Wednesday, December 16

Though I Hang My Head in Shame, I Actually Quite Like La Roux

Now, regular readers of this blog will know that I, by all accounts, loathe and despise everything. I am the very image of the snide, snarky internet blogger, casting bilious aspersions over everything I see from the cold cathode-ray comfort of my keyboard. I should abhor popularity. I should discard commonality. I should by all rights stay on-message and disown the mainstream simply for being mainstream. That's me, Generic Internet Blogger #4,000,001. I'm called "I Hope You Catch Fire", for heaven's sake. So why is it, then, that I consider La Roux's self-titled debut as easily the best album of 2009?

I've spent the last few days listening to it over and over, trying to find out quite what it is about this quirky, be-quiffed androgynous synthpop act that I like. Or, more honestly, desperately trying to pick holes in something I simply cannot fault.

Singer Elly Jackson makes the band. It's that simple. Producer Ben Langmead has done a fantastic job throughout the album, but it's Jackson's dreamlike falsetto - which I admit is likely something you'll either love or hate - and lyricism make it what it is, filling the album with a kind of joyful melancholy, a sound somewhere between Gary Numan and Lily Allen filtered through a mask of all too average twentysomething insecurity. Relationship songs, sure, but ones with impressive depth and introspection in a pop landscape where Lady Gaga is scoring top ten hits singing about riding my disco stick. It really is something of a triumph of substance over style - not that there's any absence of style on this record; it delivers wonderful touches in spades.

You'll have all heard the number one smash, 'In For The Kill', which at current standing is the fourth-biggest-selling single of the year, and hopefully enjoyed it's simple bitpop synth lines and Jackson's unique voice, but underneath that there was some truly excellent use of reverb and vocal doubling. 'Bulletproof', their first number one hit, proved that the band could do a modern mainstream pop sound better than any truly mainstream pop act today. It's not a favourite of mine, but neither you nor I can deny that it has everything a pop single needs.

Then there are two of my favourites; "I'm Not Your Toy", which barely cracked the top 30 but has a hook that surely should have taken it far higher, opens with a synth line that clearly consciously apes the music of the 16-bit gaming era that it's target audience grew up with. If it was up to me, this would have been the La Roux single to get to number one, but it's still not my favourite song off the album, even if it will leave you, if you're anything like me, humming the hook for days after you first hear it. That honour falls elsewhere with, horror of horrors, an album track.

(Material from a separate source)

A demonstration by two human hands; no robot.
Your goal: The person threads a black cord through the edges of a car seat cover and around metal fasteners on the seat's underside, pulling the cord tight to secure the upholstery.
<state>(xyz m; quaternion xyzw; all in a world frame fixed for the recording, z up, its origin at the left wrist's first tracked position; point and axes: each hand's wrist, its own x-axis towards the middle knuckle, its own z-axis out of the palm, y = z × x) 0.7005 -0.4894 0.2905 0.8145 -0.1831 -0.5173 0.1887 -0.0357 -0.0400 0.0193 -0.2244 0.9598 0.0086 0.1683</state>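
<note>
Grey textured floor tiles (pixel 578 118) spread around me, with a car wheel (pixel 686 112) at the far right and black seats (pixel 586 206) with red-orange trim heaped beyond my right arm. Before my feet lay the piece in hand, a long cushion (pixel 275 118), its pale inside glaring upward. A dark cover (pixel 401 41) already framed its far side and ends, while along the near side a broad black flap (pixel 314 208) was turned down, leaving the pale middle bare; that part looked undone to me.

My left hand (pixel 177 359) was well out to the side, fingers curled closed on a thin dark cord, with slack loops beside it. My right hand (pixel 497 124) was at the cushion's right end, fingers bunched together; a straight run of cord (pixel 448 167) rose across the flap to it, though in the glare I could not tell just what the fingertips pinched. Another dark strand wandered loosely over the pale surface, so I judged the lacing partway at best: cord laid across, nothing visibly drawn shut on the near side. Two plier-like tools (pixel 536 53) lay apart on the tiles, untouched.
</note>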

You see, much as I like "I'm Not Your Toy", and in fact most of the entire album, nothing sums up or takes advantage of the dreamlike qualities of Jackson's voice quite like "Armour Love". A microcosm of the album as a whole, it's slow, gentle melancholy carries you into a world where everything's in slow motion soft focus, the perfect musical accompaniment to a teenager lonely in love. It's wonderful. It's beautiful. I know that in this age of digital downloads you can buy album tracks as easy as headline singles, but buy the album just for this track, because it's worth much more than the 79p iTunes tells me it's worth. It's the best losing-love song in ten years, because all of us have had that first love we thought meant everything, and we all lost it because we were stupid teenagers. We've all felt the exact way the song describes, and the song isn't the least bit either pretentious or ashamed in it's depiction. It's perfect.

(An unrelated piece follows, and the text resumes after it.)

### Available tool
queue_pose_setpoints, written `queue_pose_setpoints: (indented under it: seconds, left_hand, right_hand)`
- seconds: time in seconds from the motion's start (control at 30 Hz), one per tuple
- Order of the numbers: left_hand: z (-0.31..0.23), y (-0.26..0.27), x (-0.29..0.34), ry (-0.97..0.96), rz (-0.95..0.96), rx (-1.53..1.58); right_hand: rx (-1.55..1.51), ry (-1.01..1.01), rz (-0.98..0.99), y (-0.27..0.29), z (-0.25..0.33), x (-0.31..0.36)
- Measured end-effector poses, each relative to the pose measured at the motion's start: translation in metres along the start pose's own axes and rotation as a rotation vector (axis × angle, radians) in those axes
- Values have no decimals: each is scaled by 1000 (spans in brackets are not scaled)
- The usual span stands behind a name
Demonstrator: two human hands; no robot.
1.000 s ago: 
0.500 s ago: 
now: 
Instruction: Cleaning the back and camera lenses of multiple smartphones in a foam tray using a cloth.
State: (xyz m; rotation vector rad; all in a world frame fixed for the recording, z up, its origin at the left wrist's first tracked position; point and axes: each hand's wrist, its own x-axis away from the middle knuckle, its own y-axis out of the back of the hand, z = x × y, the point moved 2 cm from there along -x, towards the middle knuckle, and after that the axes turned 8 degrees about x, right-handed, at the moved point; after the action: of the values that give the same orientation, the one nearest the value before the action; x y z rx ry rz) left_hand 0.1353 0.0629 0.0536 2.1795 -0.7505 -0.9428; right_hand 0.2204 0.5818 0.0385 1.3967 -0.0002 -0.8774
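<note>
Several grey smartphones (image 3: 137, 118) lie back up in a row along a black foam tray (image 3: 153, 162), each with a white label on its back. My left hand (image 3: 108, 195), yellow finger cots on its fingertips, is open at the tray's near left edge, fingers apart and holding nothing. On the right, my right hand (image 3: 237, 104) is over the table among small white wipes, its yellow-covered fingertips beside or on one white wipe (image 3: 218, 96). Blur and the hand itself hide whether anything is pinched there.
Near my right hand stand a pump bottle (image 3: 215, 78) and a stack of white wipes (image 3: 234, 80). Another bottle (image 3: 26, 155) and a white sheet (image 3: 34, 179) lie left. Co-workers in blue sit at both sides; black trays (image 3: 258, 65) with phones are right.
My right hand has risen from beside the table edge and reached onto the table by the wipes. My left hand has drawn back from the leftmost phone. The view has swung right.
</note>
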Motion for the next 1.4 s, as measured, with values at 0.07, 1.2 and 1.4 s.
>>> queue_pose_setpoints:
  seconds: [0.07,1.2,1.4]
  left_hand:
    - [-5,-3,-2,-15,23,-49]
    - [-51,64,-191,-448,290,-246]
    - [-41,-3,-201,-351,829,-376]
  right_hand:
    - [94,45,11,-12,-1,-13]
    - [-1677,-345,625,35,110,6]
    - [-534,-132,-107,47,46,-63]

Are La Roux going to change the face of music? Probably not. Are they going to sell ten million records and dominate the face of pop for the next ten years? No - Elly Jackson, though she has her own vulnerable charm, isn't marketable to the boys-with-posters demographic the same way Cheryl Cole is, and her musical stylings lack the overtly sexual, girl-power element that makes Lady Gaga such a marketable phenomenon.

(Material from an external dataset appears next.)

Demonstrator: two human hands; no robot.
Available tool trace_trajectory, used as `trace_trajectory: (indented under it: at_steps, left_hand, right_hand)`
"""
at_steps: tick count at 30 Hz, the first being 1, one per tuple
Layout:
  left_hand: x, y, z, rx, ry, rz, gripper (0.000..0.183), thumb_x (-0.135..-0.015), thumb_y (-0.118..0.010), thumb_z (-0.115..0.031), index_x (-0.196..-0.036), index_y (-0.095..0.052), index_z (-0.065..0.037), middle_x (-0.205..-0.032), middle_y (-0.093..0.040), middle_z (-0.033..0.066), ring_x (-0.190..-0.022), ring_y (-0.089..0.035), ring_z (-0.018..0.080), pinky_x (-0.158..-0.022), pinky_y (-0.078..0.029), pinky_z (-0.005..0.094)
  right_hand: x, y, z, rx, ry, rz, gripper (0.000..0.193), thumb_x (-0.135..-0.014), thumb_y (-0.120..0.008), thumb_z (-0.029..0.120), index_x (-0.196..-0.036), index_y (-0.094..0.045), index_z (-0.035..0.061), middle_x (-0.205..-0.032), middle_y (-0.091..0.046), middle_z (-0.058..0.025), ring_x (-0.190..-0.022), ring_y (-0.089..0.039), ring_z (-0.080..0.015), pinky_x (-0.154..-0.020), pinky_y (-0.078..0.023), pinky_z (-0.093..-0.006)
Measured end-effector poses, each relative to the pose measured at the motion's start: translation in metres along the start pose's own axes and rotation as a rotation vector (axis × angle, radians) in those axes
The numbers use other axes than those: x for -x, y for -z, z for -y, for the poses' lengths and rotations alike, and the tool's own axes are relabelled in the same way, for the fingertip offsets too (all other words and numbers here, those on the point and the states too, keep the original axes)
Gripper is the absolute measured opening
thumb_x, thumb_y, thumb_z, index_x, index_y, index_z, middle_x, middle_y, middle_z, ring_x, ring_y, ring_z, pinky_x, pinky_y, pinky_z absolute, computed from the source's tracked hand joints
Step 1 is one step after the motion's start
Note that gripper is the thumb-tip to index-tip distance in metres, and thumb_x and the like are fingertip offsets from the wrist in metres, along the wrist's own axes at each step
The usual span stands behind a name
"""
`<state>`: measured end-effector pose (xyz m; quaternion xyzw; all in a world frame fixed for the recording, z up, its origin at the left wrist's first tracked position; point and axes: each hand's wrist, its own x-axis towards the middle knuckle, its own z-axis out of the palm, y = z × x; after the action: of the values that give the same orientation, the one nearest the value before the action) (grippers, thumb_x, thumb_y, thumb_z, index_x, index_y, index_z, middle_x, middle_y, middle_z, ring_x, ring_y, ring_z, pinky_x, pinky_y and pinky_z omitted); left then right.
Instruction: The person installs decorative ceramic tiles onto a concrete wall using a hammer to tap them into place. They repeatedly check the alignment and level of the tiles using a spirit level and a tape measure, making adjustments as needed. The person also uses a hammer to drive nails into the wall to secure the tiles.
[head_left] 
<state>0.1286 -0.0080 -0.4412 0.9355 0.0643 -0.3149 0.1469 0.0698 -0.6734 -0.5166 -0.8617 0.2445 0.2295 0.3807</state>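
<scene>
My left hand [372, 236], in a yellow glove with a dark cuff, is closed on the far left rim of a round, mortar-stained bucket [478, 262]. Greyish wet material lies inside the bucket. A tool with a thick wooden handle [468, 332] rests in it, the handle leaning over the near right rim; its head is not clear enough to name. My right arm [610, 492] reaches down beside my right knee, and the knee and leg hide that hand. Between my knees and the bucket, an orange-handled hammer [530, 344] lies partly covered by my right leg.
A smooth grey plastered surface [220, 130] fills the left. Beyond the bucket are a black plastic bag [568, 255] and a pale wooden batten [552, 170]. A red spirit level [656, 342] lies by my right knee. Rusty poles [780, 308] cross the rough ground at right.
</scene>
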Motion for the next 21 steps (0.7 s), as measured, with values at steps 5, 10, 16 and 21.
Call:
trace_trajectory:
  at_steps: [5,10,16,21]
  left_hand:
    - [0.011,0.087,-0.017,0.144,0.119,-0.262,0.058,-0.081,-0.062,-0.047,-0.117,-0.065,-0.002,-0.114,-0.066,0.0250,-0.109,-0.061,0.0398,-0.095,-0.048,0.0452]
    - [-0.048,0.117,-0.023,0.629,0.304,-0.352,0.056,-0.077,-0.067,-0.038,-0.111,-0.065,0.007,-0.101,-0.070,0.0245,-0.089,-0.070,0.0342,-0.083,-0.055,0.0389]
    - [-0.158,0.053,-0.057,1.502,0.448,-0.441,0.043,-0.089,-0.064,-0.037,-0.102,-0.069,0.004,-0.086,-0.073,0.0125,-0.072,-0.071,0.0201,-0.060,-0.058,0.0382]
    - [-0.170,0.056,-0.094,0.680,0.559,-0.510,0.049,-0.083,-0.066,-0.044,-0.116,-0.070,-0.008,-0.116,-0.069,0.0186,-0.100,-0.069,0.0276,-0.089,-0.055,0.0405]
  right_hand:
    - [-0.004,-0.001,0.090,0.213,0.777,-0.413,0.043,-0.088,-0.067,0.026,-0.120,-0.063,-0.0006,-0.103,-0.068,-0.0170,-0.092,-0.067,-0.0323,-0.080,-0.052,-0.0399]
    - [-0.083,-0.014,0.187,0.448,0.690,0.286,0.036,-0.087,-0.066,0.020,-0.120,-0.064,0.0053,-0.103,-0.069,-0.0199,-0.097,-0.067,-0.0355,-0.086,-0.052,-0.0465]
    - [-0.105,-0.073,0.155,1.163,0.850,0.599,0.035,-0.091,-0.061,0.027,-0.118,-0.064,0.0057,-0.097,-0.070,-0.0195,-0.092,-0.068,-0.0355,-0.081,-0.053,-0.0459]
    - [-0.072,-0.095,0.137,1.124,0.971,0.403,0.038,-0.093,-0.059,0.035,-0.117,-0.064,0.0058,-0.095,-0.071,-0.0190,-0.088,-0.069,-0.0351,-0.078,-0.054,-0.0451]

What they have done, though, is produce easily the best unashamedly pop album in years.

Thursday, December 10

The Battle of Tesco's Self-Scan Checkouts

Now, I know that as a massive luddite and technological Johnny-come-lately what I have to say is likely akin to many of you to a weighty 24-year-old man wheezing through the story of losing his virginity, but I am here today to tell you that I recently had my very first encounter with the peril of self-scanning checkouts. All previous shopping attempts had been undertaken in the comforting knowledge that there would be a teenager to shout at come the end of the journey, and that by shouting at that teenager all my wishes would come true. Not so with self-scan checkouts, and the awful contraptions know this.

They know that you are trapped at their cold, mechanical mercy. There is no recourse to appeal if it decides your wheel of Brie is actually a new Citroën Berlingo, there is no button to tell it the unrecognized items in it’s bagging area are your legs, and there is no indicated way of summoning help when the infernal machine swallows your credit card, forcing you to stand in the aisle, the broken debris of your shopping existence all around you, attempting cashier semaphore with a pair of frozen pizzas. They are horrible.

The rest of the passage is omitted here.